_What is required_: Please count the lines in these records that contain "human" and give only that count.
*** Opening Data records ***
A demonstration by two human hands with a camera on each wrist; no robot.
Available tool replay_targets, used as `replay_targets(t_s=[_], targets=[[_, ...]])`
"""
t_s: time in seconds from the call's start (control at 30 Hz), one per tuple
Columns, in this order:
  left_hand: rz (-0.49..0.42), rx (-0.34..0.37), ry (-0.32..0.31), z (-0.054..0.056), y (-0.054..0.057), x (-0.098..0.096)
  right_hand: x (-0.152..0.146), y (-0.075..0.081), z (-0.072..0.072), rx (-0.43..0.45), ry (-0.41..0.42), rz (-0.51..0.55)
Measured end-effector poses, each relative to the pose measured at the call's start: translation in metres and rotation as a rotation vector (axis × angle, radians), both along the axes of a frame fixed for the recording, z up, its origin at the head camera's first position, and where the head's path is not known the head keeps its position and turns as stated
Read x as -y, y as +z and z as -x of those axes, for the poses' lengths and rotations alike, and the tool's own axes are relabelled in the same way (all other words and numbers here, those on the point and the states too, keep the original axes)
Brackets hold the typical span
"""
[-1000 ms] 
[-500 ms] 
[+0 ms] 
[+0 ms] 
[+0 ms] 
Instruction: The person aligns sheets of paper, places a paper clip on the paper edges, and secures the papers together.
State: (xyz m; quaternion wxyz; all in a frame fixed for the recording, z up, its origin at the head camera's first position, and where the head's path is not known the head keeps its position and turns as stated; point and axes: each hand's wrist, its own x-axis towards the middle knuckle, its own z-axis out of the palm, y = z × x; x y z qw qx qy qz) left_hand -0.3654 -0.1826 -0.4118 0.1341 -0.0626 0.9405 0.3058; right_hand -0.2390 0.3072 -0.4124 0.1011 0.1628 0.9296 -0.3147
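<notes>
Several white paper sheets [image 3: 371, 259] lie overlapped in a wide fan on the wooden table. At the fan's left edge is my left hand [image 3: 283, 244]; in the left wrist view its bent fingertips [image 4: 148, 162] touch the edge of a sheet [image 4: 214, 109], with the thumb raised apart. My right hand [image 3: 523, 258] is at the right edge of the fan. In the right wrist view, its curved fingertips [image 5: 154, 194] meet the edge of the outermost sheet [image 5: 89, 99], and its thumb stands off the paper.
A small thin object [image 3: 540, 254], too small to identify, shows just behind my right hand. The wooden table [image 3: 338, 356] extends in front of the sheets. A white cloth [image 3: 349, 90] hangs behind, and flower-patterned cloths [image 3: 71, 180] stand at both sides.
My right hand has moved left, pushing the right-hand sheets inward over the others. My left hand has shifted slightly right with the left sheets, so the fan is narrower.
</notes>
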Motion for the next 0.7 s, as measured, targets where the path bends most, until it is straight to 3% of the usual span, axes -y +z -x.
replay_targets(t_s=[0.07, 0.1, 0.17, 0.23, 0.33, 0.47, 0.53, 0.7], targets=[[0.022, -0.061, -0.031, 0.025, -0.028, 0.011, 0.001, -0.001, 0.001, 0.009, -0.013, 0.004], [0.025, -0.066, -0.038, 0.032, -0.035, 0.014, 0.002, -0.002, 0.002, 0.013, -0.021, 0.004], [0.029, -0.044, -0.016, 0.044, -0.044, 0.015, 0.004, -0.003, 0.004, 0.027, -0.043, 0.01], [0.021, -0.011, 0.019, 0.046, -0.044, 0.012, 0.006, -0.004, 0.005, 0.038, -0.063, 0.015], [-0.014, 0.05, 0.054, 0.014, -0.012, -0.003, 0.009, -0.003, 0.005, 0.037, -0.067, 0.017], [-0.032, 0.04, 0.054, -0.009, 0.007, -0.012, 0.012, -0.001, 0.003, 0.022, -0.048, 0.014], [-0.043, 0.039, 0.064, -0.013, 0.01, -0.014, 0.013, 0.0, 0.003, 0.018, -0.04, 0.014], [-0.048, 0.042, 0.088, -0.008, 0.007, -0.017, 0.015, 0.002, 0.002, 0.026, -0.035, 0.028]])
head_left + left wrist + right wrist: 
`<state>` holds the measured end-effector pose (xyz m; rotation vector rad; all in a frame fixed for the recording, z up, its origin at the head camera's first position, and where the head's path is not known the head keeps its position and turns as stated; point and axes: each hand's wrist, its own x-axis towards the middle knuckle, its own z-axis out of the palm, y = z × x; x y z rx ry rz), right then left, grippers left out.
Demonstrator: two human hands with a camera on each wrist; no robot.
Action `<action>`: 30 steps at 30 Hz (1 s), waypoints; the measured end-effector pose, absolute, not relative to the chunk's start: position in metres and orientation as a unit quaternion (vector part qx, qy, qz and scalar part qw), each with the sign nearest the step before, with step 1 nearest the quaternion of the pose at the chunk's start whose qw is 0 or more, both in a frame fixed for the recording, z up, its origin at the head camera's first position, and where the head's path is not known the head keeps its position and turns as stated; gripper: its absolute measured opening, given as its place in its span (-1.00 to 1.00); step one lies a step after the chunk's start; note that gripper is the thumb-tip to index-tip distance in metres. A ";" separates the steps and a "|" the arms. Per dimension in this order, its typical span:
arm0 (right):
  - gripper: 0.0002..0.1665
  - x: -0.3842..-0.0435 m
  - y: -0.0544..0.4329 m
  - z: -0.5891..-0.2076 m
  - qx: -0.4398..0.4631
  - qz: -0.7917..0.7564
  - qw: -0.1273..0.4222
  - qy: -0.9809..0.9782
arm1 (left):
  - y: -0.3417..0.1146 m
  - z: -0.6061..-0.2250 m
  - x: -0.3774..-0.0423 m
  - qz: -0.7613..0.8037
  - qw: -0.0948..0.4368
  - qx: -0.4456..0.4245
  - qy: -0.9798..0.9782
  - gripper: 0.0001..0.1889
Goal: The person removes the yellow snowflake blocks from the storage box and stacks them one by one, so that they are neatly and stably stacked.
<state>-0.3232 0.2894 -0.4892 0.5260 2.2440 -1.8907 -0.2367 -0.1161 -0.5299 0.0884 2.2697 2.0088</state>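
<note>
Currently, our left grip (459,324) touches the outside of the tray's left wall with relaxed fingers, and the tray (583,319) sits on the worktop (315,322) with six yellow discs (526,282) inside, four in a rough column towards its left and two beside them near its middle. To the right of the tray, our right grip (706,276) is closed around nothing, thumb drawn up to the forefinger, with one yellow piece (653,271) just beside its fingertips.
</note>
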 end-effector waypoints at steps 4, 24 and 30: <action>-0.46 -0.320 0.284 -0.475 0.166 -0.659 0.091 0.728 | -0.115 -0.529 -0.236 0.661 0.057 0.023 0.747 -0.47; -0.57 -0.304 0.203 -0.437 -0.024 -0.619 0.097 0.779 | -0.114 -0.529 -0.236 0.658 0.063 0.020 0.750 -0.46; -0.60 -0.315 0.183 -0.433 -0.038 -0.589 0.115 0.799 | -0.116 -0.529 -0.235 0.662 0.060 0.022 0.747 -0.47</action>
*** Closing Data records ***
_Exercise answer_: 2